*** Block opens ***
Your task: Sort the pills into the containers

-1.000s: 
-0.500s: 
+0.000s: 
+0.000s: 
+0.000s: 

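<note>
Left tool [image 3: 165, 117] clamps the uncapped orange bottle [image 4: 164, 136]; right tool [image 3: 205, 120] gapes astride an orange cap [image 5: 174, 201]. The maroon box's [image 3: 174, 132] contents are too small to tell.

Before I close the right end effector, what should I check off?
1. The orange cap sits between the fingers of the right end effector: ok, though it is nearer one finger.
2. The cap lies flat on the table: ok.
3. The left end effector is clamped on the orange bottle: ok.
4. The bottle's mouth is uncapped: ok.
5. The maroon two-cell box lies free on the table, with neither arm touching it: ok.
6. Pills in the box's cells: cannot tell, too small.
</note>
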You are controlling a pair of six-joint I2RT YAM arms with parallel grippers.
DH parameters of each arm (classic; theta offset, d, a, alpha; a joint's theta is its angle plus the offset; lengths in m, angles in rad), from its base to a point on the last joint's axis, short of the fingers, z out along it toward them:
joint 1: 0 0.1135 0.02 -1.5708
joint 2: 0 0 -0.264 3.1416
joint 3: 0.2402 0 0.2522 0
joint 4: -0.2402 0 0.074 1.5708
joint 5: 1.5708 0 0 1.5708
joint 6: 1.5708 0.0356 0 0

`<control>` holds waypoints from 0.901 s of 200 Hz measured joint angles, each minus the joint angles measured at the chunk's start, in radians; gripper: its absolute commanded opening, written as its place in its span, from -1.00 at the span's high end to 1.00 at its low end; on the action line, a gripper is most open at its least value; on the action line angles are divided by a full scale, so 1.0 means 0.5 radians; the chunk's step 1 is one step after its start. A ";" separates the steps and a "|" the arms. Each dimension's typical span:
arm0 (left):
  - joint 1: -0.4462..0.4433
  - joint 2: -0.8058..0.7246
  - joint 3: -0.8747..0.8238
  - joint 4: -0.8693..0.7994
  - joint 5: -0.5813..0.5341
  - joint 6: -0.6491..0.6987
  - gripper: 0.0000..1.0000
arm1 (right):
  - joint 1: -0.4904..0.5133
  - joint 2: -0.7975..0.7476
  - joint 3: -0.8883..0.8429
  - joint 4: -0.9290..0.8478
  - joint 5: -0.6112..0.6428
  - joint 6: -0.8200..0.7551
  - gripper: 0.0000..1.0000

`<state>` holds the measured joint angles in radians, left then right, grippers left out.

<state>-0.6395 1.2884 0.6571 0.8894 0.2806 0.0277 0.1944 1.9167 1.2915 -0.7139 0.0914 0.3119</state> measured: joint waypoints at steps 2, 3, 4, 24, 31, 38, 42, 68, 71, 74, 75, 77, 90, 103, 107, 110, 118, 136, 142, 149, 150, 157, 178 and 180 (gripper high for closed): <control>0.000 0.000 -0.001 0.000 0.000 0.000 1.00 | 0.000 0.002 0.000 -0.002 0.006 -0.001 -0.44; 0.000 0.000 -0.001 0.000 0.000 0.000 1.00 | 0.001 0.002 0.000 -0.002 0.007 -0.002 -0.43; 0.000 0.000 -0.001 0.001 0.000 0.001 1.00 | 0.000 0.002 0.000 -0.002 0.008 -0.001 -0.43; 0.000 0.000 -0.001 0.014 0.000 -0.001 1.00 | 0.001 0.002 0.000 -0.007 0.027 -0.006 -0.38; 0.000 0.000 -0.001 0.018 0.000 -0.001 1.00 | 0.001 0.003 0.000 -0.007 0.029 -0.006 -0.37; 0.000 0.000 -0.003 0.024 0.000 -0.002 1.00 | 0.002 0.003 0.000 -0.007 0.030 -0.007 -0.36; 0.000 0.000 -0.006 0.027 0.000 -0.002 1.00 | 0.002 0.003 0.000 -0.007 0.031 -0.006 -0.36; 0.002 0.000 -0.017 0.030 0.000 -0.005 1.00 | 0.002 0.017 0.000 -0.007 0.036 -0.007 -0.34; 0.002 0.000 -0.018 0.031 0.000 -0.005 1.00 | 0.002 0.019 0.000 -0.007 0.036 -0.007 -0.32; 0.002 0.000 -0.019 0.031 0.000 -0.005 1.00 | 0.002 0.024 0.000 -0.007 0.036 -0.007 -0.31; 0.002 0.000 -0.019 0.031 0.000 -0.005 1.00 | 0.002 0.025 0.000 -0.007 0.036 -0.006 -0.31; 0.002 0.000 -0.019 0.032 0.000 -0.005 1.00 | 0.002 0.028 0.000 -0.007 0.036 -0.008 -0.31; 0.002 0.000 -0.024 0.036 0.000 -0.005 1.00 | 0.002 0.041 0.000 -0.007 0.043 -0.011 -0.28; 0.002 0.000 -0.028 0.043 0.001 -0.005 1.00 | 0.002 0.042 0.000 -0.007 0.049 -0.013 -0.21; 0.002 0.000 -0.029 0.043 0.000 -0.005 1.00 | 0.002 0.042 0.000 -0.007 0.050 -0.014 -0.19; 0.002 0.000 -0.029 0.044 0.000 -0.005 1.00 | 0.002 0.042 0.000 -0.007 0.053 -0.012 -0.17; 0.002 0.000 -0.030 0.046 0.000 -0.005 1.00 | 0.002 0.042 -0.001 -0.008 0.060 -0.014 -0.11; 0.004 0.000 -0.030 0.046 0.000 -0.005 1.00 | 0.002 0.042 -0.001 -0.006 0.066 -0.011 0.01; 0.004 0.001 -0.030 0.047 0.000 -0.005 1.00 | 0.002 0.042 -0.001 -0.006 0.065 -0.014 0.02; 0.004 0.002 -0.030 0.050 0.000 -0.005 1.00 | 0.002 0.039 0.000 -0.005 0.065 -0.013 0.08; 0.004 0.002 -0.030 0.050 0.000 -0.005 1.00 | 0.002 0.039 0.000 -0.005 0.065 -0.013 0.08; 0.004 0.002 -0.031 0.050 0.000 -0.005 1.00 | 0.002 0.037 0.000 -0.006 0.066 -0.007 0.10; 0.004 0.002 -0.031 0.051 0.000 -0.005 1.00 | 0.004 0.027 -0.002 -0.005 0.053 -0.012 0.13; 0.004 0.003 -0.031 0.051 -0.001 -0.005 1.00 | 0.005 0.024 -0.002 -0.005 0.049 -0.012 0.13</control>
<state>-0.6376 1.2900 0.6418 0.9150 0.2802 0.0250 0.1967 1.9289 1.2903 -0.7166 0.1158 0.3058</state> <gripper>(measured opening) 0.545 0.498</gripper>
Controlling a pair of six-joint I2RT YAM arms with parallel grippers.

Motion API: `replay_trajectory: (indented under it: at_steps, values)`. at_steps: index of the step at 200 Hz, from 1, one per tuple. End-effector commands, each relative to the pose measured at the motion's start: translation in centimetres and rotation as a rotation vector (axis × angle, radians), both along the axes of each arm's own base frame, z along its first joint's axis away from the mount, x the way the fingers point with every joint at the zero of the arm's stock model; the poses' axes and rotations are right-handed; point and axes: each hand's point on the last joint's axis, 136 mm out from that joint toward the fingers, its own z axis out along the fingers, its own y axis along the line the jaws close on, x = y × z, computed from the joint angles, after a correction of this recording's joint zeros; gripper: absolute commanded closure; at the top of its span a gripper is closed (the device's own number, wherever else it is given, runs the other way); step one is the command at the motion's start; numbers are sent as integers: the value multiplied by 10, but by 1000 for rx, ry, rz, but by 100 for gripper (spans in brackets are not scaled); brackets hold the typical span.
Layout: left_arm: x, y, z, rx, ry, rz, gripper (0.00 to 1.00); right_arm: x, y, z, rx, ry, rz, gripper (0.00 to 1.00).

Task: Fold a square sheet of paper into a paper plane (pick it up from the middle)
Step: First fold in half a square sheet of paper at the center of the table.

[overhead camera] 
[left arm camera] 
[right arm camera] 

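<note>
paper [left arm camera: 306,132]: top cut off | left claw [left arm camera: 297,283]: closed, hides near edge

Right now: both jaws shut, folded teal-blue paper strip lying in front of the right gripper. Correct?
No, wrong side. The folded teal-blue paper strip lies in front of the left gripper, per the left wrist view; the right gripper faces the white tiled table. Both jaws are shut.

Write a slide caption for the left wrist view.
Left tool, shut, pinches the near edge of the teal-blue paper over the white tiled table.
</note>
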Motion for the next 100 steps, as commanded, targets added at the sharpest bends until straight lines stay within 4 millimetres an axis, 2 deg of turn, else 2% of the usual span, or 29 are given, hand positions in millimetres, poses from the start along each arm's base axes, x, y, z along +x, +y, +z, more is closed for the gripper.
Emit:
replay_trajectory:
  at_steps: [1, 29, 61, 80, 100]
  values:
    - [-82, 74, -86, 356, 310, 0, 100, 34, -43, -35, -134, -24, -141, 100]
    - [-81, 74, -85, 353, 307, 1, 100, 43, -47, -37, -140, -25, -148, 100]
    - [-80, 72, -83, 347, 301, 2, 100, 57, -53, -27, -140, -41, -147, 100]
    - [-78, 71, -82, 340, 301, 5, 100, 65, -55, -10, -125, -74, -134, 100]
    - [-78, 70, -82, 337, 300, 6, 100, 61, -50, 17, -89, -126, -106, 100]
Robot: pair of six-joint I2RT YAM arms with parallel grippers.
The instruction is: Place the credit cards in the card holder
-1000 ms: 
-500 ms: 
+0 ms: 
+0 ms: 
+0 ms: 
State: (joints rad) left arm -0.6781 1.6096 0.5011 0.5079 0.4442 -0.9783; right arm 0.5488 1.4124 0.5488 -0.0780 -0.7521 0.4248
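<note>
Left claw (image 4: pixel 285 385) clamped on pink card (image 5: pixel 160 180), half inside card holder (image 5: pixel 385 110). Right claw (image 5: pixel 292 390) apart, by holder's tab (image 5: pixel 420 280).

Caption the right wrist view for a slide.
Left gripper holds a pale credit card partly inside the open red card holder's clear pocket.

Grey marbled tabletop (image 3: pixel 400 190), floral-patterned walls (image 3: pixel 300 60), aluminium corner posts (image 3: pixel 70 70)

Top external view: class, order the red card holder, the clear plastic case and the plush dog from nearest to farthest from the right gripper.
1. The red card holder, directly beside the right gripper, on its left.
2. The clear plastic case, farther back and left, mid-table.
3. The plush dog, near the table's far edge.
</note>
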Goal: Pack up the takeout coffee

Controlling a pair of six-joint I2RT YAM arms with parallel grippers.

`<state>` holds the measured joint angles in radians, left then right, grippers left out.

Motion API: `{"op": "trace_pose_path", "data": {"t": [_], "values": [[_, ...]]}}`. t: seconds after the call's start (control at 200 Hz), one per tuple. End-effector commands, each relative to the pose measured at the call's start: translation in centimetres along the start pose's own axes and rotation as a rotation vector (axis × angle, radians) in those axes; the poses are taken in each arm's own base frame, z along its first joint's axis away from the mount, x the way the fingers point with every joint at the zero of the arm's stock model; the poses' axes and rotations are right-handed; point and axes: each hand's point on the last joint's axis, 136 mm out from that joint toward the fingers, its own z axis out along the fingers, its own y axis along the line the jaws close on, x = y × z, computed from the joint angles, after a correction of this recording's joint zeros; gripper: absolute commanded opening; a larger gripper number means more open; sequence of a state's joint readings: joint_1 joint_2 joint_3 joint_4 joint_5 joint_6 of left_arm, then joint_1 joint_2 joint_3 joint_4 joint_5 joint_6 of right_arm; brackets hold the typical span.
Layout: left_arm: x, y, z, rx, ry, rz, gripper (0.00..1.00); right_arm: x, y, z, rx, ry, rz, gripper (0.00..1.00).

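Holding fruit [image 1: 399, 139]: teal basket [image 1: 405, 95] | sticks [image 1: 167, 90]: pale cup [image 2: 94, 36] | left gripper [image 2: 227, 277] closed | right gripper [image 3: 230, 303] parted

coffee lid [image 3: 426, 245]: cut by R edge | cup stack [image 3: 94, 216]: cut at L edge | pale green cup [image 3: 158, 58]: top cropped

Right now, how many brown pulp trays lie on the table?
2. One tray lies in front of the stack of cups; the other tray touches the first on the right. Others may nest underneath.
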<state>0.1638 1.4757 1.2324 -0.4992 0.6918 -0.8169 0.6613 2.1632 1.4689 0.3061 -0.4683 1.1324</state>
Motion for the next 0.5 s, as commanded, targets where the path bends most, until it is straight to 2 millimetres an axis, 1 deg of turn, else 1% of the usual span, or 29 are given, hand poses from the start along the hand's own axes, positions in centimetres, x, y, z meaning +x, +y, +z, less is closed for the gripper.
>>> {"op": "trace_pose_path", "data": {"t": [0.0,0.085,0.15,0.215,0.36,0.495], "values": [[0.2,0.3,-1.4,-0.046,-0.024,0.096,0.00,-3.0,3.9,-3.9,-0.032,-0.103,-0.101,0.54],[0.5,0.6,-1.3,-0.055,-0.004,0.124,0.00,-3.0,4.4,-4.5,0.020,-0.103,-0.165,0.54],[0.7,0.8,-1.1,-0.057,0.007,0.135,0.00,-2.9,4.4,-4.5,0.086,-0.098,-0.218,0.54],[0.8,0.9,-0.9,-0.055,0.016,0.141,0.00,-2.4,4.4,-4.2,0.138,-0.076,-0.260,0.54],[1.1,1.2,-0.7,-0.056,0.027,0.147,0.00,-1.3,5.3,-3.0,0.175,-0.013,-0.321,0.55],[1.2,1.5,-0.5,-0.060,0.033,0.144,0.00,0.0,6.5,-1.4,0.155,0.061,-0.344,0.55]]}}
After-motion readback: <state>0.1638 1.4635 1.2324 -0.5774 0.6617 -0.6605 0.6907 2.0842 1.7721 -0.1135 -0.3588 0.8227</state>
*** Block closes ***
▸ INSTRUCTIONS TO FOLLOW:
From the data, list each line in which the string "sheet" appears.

▸ RESPONSE BOX:
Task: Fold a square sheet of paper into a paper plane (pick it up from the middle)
Step: First fold in half a square sheet of paper at the center of the table.

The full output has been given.